The question I want to ask is this: Are Filipino workers’ remittances that keep rising at records high yearly a boon or bane for the country?
The Bangko Sentral ng Pilipinas (BSP) recently reported that the $1.84 billion in remittances sent to the Philippines in September 2012 was the highest on record, representing a 5.9-per cent growth from the $1.74 billion reported in the same month last year.
Countries that served as the biggest sources of remittances in the first nine months were the United States, Canada, Saudi Arabia, Japan, the United Kingdom, United Arab Emirates and Singapore.
These are just names of well known countries and, perhaps, more worker-friendly ones, which we know about and which, thankfully, most of our overseas workers have found jobs.
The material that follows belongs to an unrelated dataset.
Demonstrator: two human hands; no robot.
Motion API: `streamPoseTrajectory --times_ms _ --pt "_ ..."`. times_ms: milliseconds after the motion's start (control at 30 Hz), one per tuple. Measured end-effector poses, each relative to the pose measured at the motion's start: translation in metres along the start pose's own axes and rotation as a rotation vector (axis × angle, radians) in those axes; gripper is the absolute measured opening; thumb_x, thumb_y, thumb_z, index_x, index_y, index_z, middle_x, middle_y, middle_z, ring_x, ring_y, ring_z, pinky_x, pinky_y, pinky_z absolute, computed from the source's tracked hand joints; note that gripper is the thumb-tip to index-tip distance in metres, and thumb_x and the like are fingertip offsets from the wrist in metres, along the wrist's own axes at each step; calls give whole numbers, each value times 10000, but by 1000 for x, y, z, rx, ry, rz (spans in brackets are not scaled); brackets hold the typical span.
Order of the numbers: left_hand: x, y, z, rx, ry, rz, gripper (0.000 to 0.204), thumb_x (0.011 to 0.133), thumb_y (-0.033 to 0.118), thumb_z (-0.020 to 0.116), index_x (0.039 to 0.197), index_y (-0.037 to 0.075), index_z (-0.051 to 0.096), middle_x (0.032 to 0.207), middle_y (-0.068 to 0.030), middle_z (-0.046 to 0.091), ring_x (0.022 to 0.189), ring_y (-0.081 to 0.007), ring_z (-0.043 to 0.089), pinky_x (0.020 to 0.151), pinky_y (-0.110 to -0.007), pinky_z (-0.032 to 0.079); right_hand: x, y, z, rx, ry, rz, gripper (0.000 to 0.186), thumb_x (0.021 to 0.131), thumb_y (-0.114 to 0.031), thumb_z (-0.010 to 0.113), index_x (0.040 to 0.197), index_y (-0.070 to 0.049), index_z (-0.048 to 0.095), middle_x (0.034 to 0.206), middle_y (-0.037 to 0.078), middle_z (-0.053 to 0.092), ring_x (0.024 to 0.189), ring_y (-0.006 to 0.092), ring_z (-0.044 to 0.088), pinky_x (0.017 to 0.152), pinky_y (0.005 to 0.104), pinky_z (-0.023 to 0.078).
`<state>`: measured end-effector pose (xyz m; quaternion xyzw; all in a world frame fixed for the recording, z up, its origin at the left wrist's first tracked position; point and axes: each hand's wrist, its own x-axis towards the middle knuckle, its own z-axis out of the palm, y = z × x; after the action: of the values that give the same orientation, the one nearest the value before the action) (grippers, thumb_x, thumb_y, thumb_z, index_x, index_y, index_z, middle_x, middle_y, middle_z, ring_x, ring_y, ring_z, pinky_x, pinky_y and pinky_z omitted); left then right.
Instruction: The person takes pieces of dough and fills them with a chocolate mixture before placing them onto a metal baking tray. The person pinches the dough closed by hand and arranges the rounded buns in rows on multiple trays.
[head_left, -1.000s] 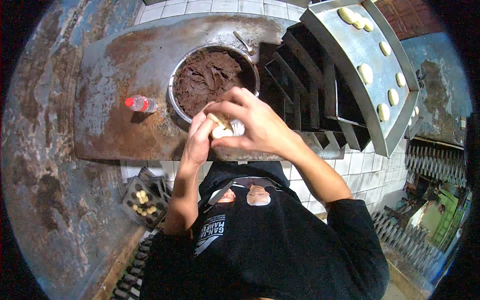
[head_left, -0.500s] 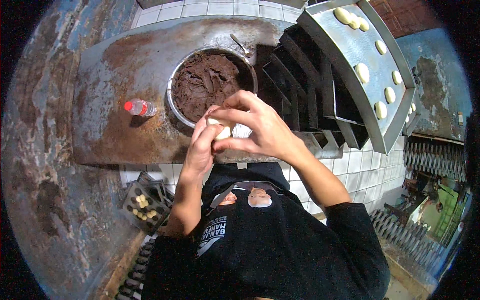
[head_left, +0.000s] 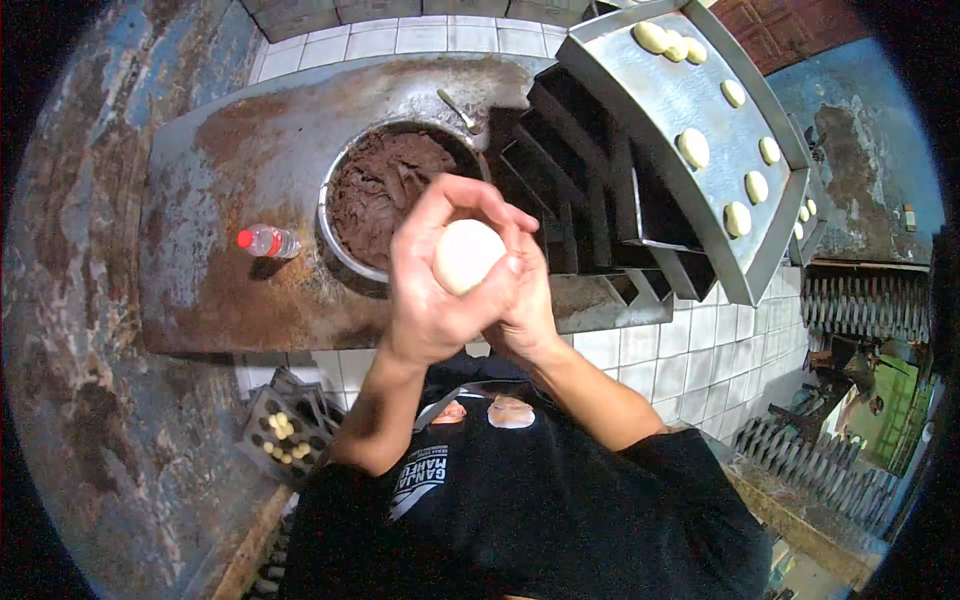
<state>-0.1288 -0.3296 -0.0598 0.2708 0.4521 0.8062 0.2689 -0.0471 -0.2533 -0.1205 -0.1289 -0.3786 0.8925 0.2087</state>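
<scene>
A smooth, pale dough ball sits between my cupped hands, just past the near side of a metal bowl. My left hand curls around the ball, its fingers arched over the far side and its thumb along the near side. Pressed against it from the right is my right hand, closed about the ball; the left hand partly covers its fingers. Dark brown paste fills much of the round bowl, whose near right part is hidden behind my hands.
A clear bottle with a red cap stands left of the bowl on the worn metal table. Beyond the bowl lies a spoon. On the right, a tray with several dough pieces tops stacked dark pans. Lower left, a mould pan holds pale balls.
Half a second ago my fingers pinched the dough's folded edges together. Now it shows as a smooth round ball, enclosed by both hands. The view has shifted slightly.
</scene>
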Motion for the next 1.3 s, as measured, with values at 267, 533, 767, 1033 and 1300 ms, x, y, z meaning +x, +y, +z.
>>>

But, what about those whose fate has brought them to godforsaken places and loathsome employers just so they could land a job and the family left behind could continue living decent lives?
What I am simply asking here is this: Is it fair that while government crows yearly about exceedingly high remittances coming from our overseas Filipino workers (OFWs), and which, in fact, is what is propping up the country’s economy, that government also continues to be corrupt and it is for this sole reason that investors, both local and foreign, have antipathy towards our own country and would rather go elsewhere where it is business friendly.
Would one not rather see that after all these years of making the OFW remittances the bulwark of the nation’s economic strength, that government would start repaying their sacrifices by paving for their comeback because jobs are awaiting them now?
Would one not rather see that these ‘modern day heroes’ be reunited again, and for good, with their families and live their lives normally?
There are, reportedly, at least 10 million OFWs and the demand for skilled Filipino manpower continues. A country like ours could not ask for a better compliment than this, but in the long run the ‘family fabric’ suffers. It gets worse when you start seeing on prime news TV about OFWs coming home in coffins for one reason or another, OFWs arriving on wheelchairs, either maltreated or abused or has gone insane.
One can only feel pity for anybody who may have helped contribute to the economic gain of the country while enduring years of mental anguish and personal burden, but becomes inutile the day she comes back home.
Does it make life any better?
When can we start making our fields greener again for better pasture by the country’s workforce?
It’s about time the leaders of this country should realize that while the OFW’s remittances are the main source of what is keeping this country afloat, it is their foremost obligation also to not only keep it afloat, but, somehow, to ensure that they pick it up from there and do a better job of steering this country to a secure, stable and uncorrupted place for growth to flourish further.